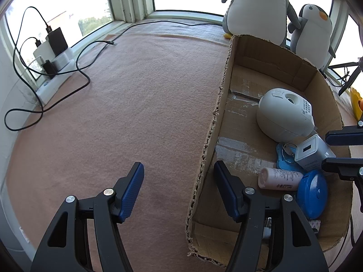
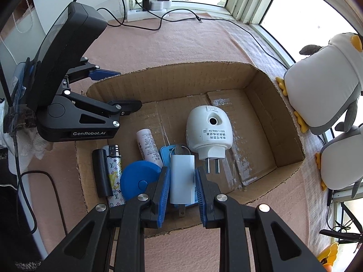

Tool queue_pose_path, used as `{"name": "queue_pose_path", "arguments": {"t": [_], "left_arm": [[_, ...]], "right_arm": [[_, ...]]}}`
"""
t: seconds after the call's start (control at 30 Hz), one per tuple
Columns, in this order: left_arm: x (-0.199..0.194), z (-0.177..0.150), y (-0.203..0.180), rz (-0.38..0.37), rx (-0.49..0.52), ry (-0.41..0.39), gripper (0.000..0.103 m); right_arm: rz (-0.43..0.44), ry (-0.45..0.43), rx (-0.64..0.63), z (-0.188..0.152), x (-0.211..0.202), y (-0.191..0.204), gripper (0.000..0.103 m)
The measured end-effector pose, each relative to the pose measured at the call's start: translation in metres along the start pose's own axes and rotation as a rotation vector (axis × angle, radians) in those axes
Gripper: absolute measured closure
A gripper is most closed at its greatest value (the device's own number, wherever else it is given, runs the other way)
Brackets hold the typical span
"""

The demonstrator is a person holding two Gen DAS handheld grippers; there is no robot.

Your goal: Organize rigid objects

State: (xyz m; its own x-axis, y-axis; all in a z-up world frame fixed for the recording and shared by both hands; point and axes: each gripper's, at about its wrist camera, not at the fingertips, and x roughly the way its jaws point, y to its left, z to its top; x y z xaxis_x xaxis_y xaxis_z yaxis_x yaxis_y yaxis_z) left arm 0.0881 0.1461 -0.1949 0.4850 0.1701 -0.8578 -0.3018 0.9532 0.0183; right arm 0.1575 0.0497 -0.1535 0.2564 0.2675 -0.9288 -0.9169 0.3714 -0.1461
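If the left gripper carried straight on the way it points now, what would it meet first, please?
Probably the cardboard box's ragged near wall, which lies between the open fingers of the left gripper; depth is unclear.

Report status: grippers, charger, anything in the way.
Right gripper shut on white charger, low in cardboard box. Left gripper straddling box wall, holding nothing. Blue disc, key tag crowd the charger.
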Motion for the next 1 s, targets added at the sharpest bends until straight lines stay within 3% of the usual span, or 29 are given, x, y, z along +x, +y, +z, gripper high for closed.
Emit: {"name": "queue_pose_path", "arguments": {"t": [0.23, 0.67, 0.77, 1.0], "left_arm": [[0.001, 0.000, 0.001, 0.001, 0.001, 0.000, 0.039], [0.000, 0.000, 0.000, 0.001, 0.007, 0.002, 0.039], [0.000, 0.000, -0.002, 0.002, 0.017, 0.004, 0.039], [-0.012, -0.002, -0.007, 0.012, 0.056, -0.012, 0.036]], "right_arm": [[-0.002, -0.011, 0.034, -0.003, -0.006, -0.003, 0.081], [-0.011, -0.061, 0.190, -0.015, -0.030, -0.004, 0.064], [-0.033, -0.072, 0.246, -0.021, -0.036, -0.003, 0.054], [-0.068, -0.073, 0.384, -0.042, -0.053, -0.005, 0.049]]}}
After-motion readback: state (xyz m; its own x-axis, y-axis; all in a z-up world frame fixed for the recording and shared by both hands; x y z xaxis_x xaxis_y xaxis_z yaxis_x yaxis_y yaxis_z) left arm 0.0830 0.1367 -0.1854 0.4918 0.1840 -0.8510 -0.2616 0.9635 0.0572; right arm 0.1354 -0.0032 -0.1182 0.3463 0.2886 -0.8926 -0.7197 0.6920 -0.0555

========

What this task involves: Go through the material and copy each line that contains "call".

Reply:
t: seconds after the call's start (control at 30 Hz), one per tuple
The measured end-effector pose, each relative to the pose measured at the call's start: translation in metres along the start pose's own axes and rotation as a rotation vector (axis × angle, radians) in those axes

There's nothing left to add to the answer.